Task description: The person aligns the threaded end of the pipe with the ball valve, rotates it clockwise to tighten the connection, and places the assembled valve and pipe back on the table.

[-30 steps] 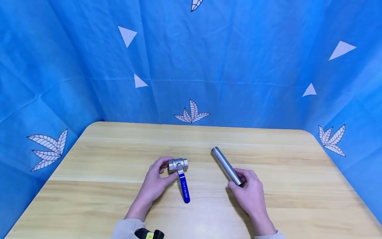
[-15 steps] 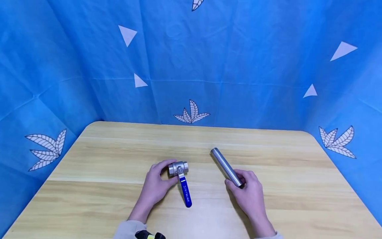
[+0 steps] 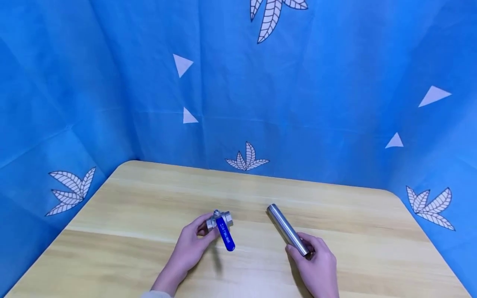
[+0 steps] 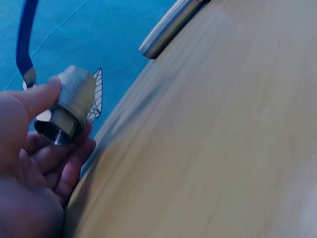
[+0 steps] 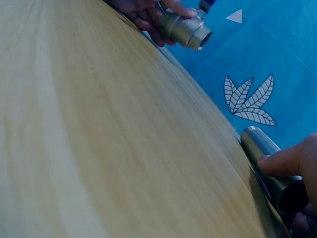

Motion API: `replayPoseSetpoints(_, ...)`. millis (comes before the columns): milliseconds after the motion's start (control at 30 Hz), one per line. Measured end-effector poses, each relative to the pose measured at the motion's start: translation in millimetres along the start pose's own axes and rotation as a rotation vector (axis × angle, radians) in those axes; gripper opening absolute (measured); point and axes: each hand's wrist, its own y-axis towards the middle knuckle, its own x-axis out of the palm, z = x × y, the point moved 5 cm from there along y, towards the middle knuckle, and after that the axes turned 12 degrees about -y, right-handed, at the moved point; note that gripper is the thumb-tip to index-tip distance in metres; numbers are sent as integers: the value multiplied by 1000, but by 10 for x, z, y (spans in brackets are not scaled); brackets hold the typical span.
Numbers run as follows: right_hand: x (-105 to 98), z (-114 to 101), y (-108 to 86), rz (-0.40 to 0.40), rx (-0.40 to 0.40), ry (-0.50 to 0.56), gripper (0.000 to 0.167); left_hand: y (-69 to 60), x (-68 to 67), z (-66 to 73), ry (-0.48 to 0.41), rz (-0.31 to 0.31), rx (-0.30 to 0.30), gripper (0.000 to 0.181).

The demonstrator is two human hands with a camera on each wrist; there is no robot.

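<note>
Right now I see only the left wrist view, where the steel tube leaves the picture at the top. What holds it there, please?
Observer: The person's right hand grips the steel tube by the end nearer the person.
Operator: Thank you. The blue handle of the valve is also cut off; where does its tip point?
Observer: In the head view, toward the person, slanting a little to the right.
Operator: Is the tube hollow?
Observer: The right wrist view shows an open mouth at its held end.

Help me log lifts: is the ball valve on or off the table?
Off: the left hand holds the ball valve above the table; its blue handle stands apart from its shadow.
</note>
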Motion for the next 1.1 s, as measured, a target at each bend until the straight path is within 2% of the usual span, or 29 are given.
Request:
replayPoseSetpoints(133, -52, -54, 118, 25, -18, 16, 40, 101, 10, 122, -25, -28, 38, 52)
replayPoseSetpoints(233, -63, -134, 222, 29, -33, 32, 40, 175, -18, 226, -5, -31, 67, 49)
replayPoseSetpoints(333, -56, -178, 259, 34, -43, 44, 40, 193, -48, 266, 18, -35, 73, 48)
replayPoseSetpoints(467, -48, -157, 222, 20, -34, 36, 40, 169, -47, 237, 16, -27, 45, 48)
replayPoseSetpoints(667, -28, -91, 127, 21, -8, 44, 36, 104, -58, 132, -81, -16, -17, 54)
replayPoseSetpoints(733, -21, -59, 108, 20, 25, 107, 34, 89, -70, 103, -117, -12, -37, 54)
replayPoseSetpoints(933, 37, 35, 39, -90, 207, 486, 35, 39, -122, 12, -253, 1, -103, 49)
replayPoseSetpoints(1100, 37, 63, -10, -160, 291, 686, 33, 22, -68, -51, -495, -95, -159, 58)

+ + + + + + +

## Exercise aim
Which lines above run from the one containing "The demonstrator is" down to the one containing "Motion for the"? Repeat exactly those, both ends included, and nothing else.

## Solution below
The demonstrator is two human hands with a camera on each wrist; there is no robot.

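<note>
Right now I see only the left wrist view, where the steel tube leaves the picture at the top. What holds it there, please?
Observer: The person's right hand grips the steel tube by the end nearer the person.
Operator: Thank you. The blue handle of the valve is also cut off; where does its tip point?
Observer: In the head view, toward the person, slanting a little to the right.
Operator: Is the tube hollow?
Observer: The right wrist view shows an open mouth at its held end.

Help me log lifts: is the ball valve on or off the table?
Off: the left hand holds the ball valve above the table; its blue handle stands apart from its shadow.
</note>
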Motion for the next 1.1 s, as measured, a target at each bend until the straight path is within 2% of the usual span, or 29 are given.

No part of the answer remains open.